> ASSIGNMENT: This exercise calls for every line of the data below with the string "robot" in it.

********************

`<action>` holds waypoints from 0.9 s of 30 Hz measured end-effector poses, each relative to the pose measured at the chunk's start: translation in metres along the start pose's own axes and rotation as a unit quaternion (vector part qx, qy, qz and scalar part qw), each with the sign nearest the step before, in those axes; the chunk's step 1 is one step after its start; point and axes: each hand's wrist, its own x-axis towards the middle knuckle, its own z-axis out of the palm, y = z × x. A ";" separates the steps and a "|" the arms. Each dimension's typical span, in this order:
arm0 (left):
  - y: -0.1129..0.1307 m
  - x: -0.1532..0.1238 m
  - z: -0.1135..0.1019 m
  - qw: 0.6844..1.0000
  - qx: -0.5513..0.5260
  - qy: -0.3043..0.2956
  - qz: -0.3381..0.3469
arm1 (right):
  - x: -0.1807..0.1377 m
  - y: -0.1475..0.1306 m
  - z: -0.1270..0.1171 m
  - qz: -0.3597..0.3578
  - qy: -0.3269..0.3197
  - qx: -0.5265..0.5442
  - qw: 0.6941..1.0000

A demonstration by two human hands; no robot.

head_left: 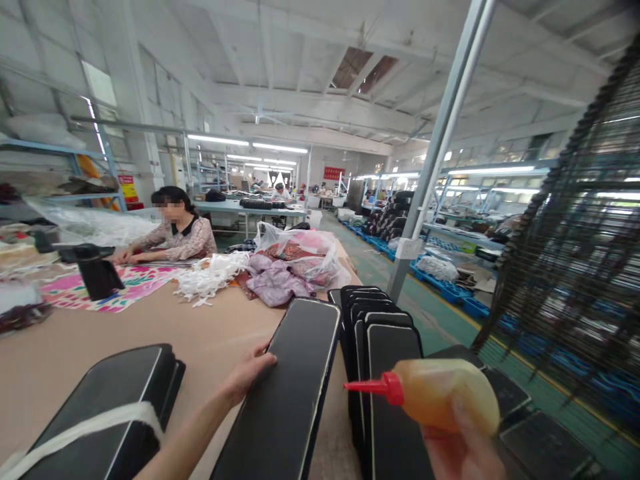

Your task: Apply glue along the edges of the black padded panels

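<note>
My left hand [247,373] rests on the left edge of a long black padded panel [290,393] lying on the tan worktable [100,347], fingers curled over its rim. My right hand [463,447] grips a soft yellowish squeeze bottle [445,393] with a red nozzle [373,387] pointing left over the panel's right side. Right of the panel, a row of similar black panels [385,333] stands on edge.
A bundle of black panels tied with white strap [105,413] lies at the near left. Farther back are white strips [210,277], bagged fabric [295,263] and a seated co-worker [173,233]. A grey post [440,140] and dark stacked racks [575,267] stand right.
</note>
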 end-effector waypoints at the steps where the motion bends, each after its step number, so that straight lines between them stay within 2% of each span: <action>1: 0.000 -0.007 0.000 1.000 -0.001 0.001 0.005 | 0.006 -0.007 0.004 -0.010 0.002 0.007 1.000; 7: -0.001 -0.035 -0.007 0.999 0.028 0.003 0.028 | 0.032 -0.023 0.002 -0.062 -0.047 0.015 0.997; 12: 0.002 -0.041 -0.009 0.999 0.037 -0.010 0.037 | 0.026 -0.021 0.006 -0.077 -0.086 0.014 0.993; 17: 0.008 -0.041 0.007 0.996 0.039 -0.054 0.061 | 0.008 -0.003 0.029 -0.066 -0.123 -0.041 0.989; 21: 0.010 -0.039 0.013 0.991 0.009 -0.111 0.080 | 0.016 0.014 0.041 -0.114 -0.120 -0.073 0.983; 24: 0.008 -0.037 0.011 0.990 -0.009 -0.121 0.067 | 0.024 0.027 0.033 -0.129 -0.105 -0.112 0.980; 27: 0.005 -0.031 0.009 0.995 -0.012 -0.087 0.040 | 0.007 0.046 0.013 -0.143 -0.100 -0.167 0.970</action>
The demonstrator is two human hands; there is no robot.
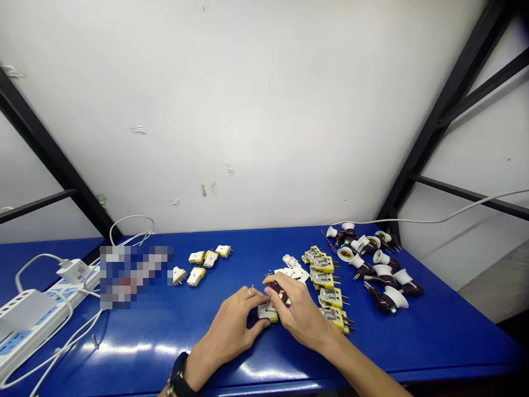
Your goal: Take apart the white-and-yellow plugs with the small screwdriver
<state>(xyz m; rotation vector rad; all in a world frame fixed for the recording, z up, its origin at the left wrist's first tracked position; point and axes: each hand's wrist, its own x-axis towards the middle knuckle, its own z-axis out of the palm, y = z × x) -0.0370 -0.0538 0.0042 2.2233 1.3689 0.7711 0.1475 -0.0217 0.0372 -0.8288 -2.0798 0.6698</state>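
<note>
A white and yellow plug (268,313) lies on the blue table near its front, with screw-hole details on its upper face. My left hand (231,320) is closed on it, thumb and fingers gripping its left side. Over the same plug, my right hand (300,309) is closed around the dark red handle of a screwdriver (278,288), its thin shaft angled down to the plug. The fingers hide much of the tool. Just beyond the right hand lie white plug covers (294,269) and a few small screws (268,272).
Opened yellow plugs (330,298) stand in a column to the right. Farther right are several dark lamp holders (382,270) and another screwdriver (329,242). Closed plugs (196,277) lie left of centre. A white power strip (41,314) with cables occupies the left; black frame bars flank the table.
</note>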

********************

> RESPONSE TO THE EXERCISE:
A demonstration by two human hands; no robot.
The demonstrator is two human hands; there is no robot.

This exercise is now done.